What you have to do:
Each line below needs to be repeated precisely as it is.

Given information:
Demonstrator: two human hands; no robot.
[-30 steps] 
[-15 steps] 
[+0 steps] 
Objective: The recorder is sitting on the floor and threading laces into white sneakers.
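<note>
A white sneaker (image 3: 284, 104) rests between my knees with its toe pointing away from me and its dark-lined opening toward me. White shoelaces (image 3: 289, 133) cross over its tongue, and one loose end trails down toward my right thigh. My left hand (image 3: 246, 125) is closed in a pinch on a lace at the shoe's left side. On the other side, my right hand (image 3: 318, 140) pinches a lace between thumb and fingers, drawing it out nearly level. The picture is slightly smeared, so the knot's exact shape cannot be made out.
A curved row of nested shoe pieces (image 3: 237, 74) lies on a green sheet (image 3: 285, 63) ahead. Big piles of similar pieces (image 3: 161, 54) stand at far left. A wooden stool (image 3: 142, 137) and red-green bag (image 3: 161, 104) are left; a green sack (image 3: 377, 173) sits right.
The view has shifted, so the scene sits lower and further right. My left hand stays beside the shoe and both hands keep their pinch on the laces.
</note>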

Output for this task:
Demonstrator: two human hands; no robot.
[-30 steps] 
[-15 steps] 
[+0 steps] 
Objective: The recorder is sitting on the floor and threading laces into white sneakers.
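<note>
A white sneaker (image 3: 284, 104) rests between my knees with its toe pointing away from me and its dark-lined opening toward me. White shoelaces (image 3: 289, 133) cross over its tongue, and one loose end trails down toward my right thigh. My left hand (image 3: 246, 125) is closed in a pinch on a lace at the shoe's left side. On the other side, my right hand (image 3: 318, 140) pinches a lace between thumb and fingers, drawing it out nearly level. The picture is slightly smeared, so the knot's exact shape cannot be made out.
A curved row of nested shoe pieces (image 3: 237, 74) lies on a green sheet (image 3: 285, 63) ahead. Big piles of similar pieces (image 3: 161, 54) stand at far left. A wooden stool (image 3: 142, 137) and red-green bag (image 3: 161, 104) are left; a green sack (image 3: 377, 173) sits right.
The view has shifted, so the scene sits lower and further right. My left hand stays beside the shoe and both hands keep their pinch on the laces.
</note>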

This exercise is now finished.